The problem was we usually found them one at a time, and when you only have one chemical that you’re able to utilize, what usually results is resistance.
(Shane) The mites evolved, and the control measures stopped working.
(Dr. Ramsey) We’ve had this happen at least four times with Varroa mites, and a lot of bees die as a result of it.
-(bees buzzing) -(bee smoker puffing) (Shane) European honey bees don’t have natural defenses against Varroa.
♪ Given time, they might evolve resistance to the mites.
But we can’t afford to give them that time.
(Dr. Ramsey) Our honey bees have become indispensable in terms of food security.
About $18 billion per year of the United States economy is the result of what honey bees are bringing to the table.
♪ So, we don’t have the luxury of saying, "Well, I guess we can let this disease run its course and see how many bees are left over."
(Shane) So, we’re stuck in a vicious cycle of treatment and resistance.
♪ Nothing illustrates this Catch-22 like the four-billion-dollar U.S. almond industry.
(John) The almond tree is central to the survival of North American beekeeping right now.
(Shane) Okay.
But trucking 1.5 million honey bee colonies into California each year isn’t necessarily what’s best for the bees.
(Dr. Ramsey) And if a few of those bees are sick, a lot of other bees are gonna take that back home.
We’ve had enough "super spreader" events now where we understand how this works.
(Shane) And Varroa isn’t the only danger.
Honey bees are plagued by pathogens like bacteria, fungi, and viruses.
In a phenomenon called colony collapse disorder, worker bees just leave their hives and never come back.
(bee buzzing) No one knows the exact cause, but it’s probably a combination of disease, pesticides, and stress.
(bees buzzing) In early 2025, beekeepers reported catastrophic overwinter colony losses, which some experts think could be the worst in U.S. history.
(bees buzzing) And there are other threats looming.
(Dr.

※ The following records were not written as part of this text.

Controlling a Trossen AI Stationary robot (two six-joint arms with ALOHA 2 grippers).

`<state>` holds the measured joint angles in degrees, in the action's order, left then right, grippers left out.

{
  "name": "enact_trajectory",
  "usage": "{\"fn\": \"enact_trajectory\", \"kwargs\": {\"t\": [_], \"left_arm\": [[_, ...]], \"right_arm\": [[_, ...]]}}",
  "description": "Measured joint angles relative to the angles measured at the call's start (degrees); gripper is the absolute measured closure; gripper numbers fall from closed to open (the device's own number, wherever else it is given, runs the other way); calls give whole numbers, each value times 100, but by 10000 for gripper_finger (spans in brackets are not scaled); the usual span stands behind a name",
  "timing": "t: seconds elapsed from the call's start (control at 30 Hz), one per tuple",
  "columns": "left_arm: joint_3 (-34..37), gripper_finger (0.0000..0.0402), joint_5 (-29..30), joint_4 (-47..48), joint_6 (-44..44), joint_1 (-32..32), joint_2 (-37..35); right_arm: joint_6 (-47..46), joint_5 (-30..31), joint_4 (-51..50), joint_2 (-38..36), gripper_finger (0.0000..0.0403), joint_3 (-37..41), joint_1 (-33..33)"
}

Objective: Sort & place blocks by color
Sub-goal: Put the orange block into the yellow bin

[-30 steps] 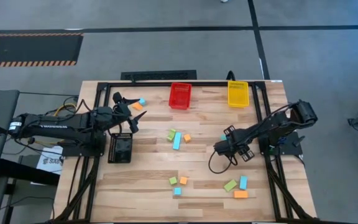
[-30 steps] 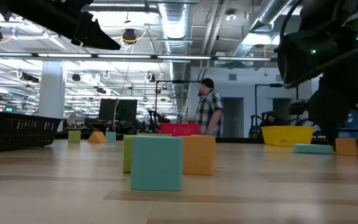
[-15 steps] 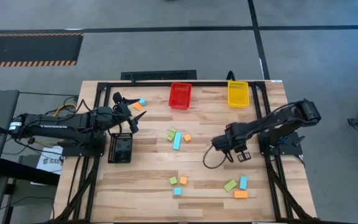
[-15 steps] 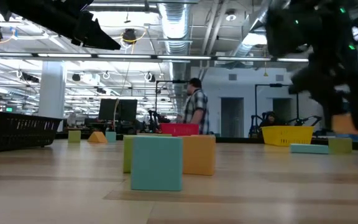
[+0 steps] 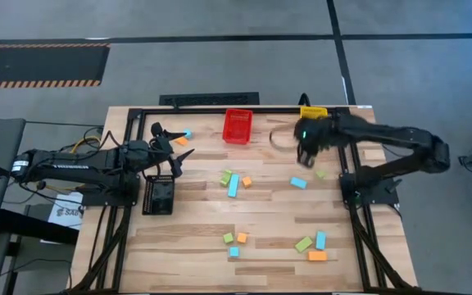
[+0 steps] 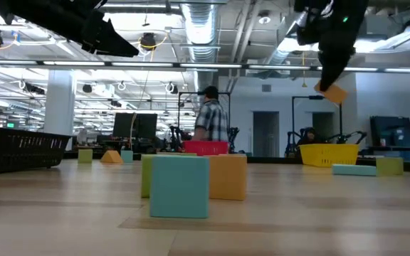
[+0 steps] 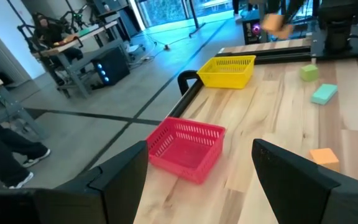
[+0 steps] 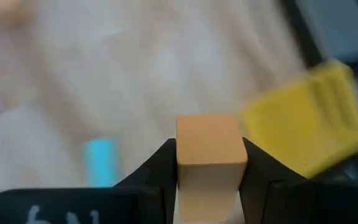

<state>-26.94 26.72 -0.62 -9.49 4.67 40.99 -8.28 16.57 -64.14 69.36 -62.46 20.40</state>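
orange block (image 8: 207,146) sits clamped between our right gripper (image 8: 207,163) fingers, filling the lower middle of the right wrist view, with the yellow bin (image 8: 303,118) blurred at right and a light blue block (image 8: 99,162) at lower left. in the high view our right gripper (image 5: 306,149) hangs in the upper right of the frame, just left of the yellow bin (image 5: 313,111), which the arm mostly covers. in the low view the held orange block (image 6: 331,92) floats high at upper right, clear of the table (image 6: 297,213), above the yellow bin (image 6: 325,153).

our left gripper (image 5: 170,146) waits at the upper left of the table (image 5: 260,217) in the high view, beside the black bin (image 5: 158,195); its fingers (image 7: 291,177) stand wide apart in the left wrist view, holding nothing, with the red bin (image 7: 186,148) between them farther off.

other blocks lie scattered in the high view: an orange one and a light blue one by the left gripper near (image 5: 181,139), a green, blue and orange group at centre (image 5: 233,182), a light blue one (image 5: 299,183) and a green one (image 5: 320,174) below the right gripper, three at lower centre (image 5: 234,241), three at lower right (image 5: 313,245). the red bin (image 5: 237,125) sits at top centre. a person (image 6: 210,126) stands in the room behind the table in the low view.
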Motion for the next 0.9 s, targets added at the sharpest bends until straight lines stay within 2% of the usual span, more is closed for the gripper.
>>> {"fn": "enact_trajectory", "kwargs": {"t": [0.2, 0.3, 0.4, 0.53, 0.73, 0.9], "left_arm": [[0, 124, 28, -9, 202, 0, 0], [0, 124, 120, 16, 285, 0, 0], [0, 124, 207, 20, 326, 0, 0], [0, 124, 208, 24, 360, 0, 0], [0, 124, 208, 31, 419, 0, 0], [0, 124, 212, 142, 437, 0, 0]], "right_arm": [[-199, -198, 549, 678, 275, 7, 1996], [-327, -610, 597, 1207, 275, -119, 2693], [-277, -771, 572, 1741, 275, -281, 3191], [-168, -757, 608, 2337, 275, -550, 3510], [-20, -764, 609, 2988, 276, -936, 3600], [258, -762, 508, 3435, 241, -1045, 3600]]}}
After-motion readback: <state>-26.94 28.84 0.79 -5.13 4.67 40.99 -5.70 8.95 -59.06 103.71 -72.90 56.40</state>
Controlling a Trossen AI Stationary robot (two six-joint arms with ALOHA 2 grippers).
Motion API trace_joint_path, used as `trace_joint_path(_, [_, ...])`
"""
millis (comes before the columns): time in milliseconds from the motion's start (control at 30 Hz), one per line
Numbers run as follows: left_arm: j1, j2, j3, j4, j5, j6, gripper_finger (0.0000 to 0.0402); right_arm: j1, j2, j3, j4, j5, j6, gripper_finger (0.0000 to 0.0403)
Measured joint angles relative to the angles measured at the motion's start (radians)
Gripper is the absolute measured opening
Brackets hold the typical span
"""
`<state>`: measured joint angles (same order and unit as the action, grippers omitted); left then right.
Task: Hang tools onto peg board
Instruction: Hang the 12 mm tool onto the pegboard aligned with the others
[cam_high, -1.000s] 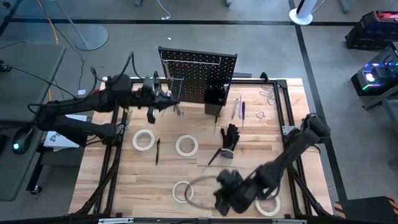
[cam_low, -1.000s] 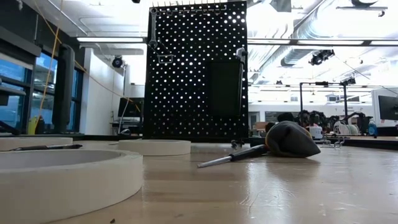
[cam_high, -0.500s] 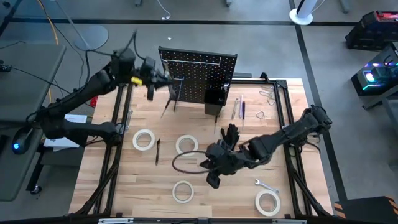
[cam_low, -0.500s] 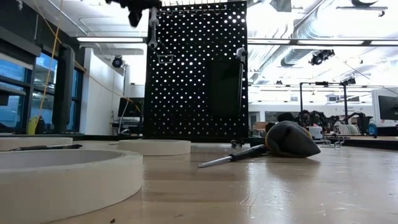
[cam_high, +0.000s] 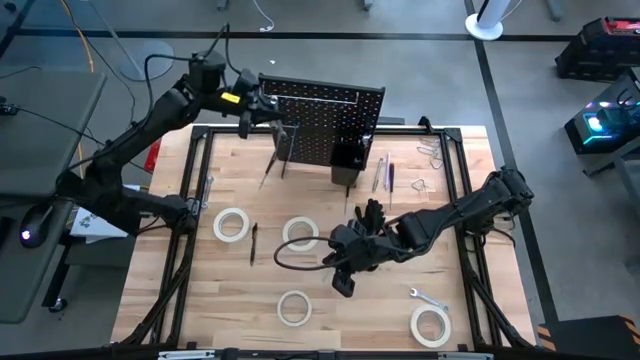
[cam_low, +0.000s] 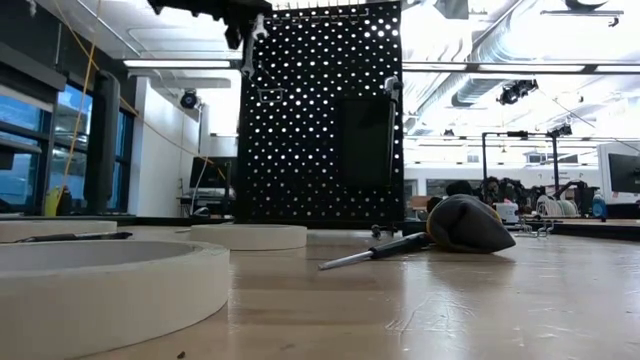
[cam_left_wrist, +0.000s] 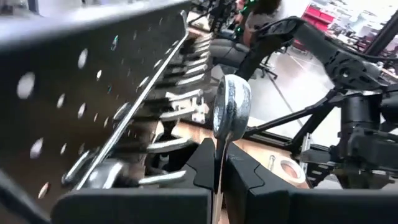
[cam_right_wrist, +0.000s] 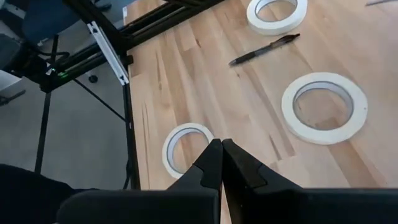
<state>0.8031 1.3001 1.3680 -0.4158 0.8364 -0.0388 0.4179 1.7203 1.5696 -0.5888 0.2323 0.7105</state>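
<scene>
At the top-left corner of the peg board (cam_high: 322, 125), the left gripper (cam_left_wrist: 219, 171) is shut on a silver wrench (cam_left_wrist: 231, 112). Its ring should slide straight onto a wire hook (cam_left_wrist: 171, 144), I think. Right gripper (cam_high: 345, 262) hovers closed, empty.

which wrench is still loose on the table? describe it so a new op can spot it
Start from the peg board at the table's far edge and go to the opposite, near edge, on the right arm's side. The wrench lies flat there, slim and silver, just beside the tape roll in that corner. Unlike the white rings around it, it is a thin metal bar.
</scene>
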Motion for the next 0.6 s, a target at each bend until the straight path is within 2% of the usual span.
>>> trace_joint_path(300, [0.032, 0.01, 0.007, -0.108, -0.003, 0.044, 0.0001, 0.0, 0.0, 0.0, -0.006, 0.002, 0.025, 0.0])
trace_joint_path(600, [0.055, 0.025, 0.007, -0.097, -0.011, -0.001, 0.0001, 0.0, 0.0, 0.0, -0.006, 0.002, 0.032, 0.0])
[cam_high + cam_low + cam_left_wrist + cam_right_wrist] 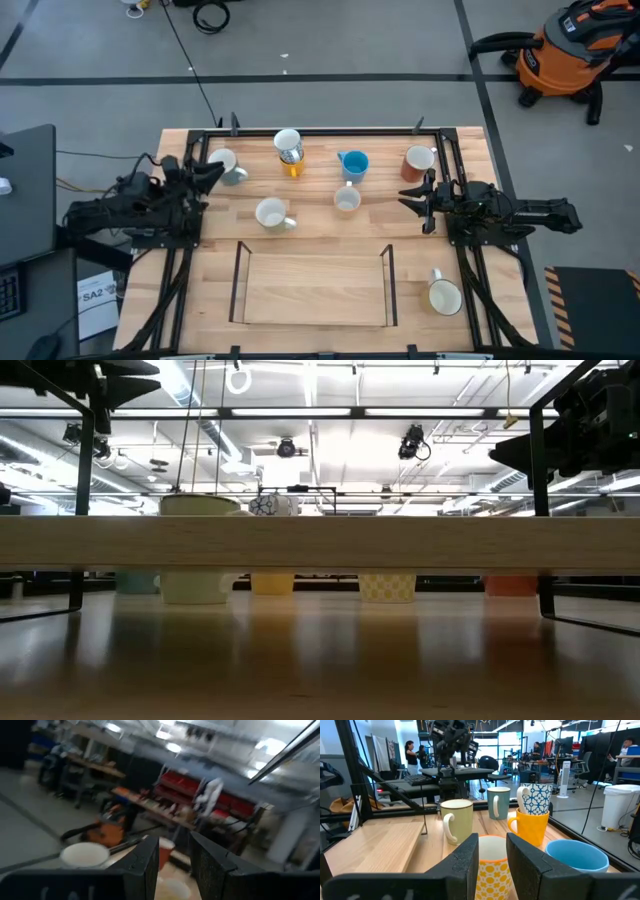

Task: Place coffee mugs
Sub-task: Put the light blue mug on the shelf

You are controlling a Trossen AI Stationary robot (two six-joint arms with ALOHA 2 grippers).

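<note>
Several coffee mugs stand upright on the wooden table: a grey-white mug (228, 166), a patterned mug (288, 146) stacked in an orange-yellow mug (532, 826), a blue mug (353, 163), a yellow-patterned mug (346, 199), a cream mug (272, 214), a red-brown mug (418, 162), and a cream mug (443, 295) at the near right. My left gripper (175, 865) is open and raised at the table's left, beside the grey-white mug (84, 854). My right gripper (492, 855) is open at the table's right, pointing level at the yellow-patterned mug (492, 870) but well short of it.
A raised wooden board (312, 290) on thin black legs stands at the table's near middle; in the low view its edge (320, 542) spans the picture. Black frame bars (440, 150) run along both sides. An orange vacuum (565, 50) stands on the floor beyond.
</note>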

Ramsey) There’s another mite called the Tropilaelaps mite or the Tropi mite; its populations grow even faster than Varroa mites.
And it’s moving around the world.
(Shane) John Miller is worried that his industry is still so focused on Varroa that they can’t see the next pollinator pandemic just over the horizon.
This one is five times worse than Varroa.
And, like, we’re asleep at the wheel again.
-Yeah.
-It amazes me.
(Shane) But John’s not giving up on bees.
(bees buzzing) (John) In this 50-year walk, I think the more I know about bees, the less I know about bees?
♪ It’s not easy, but it is the best job ever.